WHAT IS NEEDED:
Once you reach the line that holds "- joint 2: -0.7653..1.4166" in the listing below, output it and every line after it through the line that holds "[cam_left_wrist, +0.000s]", word for word.

=== Section Start ===

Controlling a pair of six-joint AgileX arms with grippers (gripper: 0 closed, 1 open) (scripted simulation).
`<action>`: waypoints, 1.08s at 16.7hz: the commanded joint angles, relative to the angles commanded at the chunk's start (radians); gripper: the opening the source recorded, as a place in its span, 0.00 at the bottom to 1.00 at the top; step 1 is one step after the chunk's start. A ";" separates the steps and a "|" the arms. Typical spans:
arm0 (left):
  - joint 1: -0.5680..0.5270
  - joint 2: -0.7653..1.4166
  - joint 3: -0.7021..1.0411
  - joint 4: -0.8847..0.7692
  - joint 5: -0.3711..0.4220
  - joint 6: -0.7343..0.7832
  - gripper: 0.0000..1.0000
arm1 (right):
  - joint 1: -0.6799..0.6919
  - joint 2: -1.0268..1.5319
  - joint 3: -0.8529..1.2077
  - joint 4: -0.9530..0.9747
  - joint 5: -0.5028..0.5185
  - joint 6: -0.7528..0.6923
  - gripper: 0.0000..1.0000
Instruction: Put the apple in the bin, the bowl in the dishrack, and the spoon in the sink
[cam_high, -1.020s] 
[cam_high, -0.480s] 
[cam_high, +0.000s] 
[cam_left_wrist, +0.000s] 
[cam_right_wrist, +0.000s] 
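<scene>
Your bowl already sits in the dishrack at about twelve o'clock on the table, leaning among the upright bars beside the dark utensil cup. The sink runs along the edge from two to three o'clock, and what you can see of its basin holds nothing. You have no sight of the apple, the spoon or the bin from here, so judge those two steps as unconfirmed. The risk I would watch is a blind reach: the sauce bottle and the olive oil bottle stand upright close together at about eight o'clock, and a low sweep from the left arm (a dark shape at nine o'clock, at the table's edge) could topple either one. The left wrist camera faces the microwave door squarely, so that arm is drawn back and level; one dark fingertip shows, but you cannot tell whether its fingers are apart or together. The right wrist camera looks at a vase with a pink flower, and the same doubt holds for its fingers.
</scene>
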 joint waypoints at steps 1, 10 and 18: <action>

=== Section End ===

TASK RESULT:
  - joint 2: -0.7653..1.4166
  - joint 3: -0.7021..1.0411
  - joint 4: -0.8847..0.7692
  - joint 5: -0.3711..0.4220
  - joint 6: -0.7343..0.7832
  - gripper: 0.0000..1.0000
arm1 (right):
  - joint 1: -0.6799..0.6919
  - joint 2: -1.0268..1.5319
  - joint 3: -0.8529..1.2077
  - joint 4: -0.9530..0.9747
  - joint 5: -0.5028..0.5185
  - joint 6: -0.7528..0.6923
  - gripper: 0.0000..1.0000
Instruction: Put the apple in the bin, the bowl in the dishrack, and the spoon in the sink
[cam_high, -1.020s] 
[cam_high, -0.480s] 
[cam_high, +0.000s] 
[cam_left_wrist, +0.000s] 

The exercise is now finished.